Work to complete:
Go through the listing beneath this task and return every line that carries the string "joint".

----------

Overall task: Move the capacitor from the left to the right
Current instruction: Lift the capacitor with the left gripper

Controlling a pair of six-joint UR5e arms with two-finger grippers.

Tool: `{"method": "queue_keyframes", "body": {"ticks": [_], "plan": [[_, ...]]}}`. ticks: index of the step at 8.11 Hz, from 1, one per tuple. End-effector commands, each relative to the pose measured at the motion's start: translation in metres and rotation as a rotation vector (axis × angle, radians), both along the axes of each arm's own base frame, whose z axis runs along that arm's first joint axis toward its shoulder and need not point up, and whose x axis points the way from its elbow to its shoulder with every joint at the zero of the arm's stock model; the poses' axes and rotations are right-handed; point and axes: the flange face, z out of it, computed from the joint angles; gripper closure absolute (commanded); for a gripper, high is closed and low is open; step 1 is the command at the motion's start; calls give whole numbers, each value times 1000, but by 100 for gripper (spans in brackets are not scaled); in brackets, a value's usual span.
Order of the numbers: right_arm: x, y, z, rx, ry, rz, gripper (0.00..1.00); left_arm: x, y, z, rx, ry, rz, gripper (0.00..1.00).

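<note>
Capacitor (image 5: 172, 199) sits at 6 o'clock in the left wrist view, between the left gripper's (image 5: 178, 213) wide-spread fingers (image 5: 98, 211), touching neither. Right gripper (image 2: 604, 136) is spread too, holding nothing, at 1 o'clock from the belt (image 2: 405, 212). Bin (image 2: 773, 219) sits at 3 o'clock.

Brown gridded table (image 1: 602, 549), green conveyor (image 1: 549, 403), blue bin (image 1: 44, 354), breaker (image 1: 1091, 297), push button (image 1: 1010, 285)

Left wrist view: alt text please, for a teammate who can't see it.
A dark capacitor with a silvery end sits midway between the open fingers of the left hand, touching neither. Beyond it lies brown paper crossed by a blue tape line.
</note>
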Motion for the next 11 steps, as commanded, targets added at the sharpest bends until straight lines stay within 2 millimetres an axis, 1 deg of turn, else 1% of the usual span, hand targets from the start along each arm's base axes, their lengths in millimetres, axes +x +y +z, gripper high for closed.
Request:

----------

Result of this exercise:
Controlling a pair of six-joint UR5e arms with two-finger grippers.
Tool: `{"method": "queue_keyframes", "body": {"ticks": [_], "plan": [[_, ...]]}}`. ticks: index of the step at 8.11 Hz, from 1, one per tuple. End-effector commands, each relative to the pose measured at the motion's start: translation in metres and rotation as a rotation vector (axis × angle, radians), both along the axes of each arm's own base frame, whose z axis runs along that arm's first joint axis toward its shoulder and need not point up, and whose x axis points the way from its elbow to its shoulder with every joint at the zero of the arm's stock model; the poses' axes and rotations are right-handed; point and axes: the flange face, z out of it, computed from the joint angles; gripper closure absolute (commanded); for a gripper, high is closed and low is open; step 1 is the command at the motion's start; calls give whole numbers, each value times 1000, but by 100 for gripper (spans in brackets are not scaled); in brackets, a value's usual span.

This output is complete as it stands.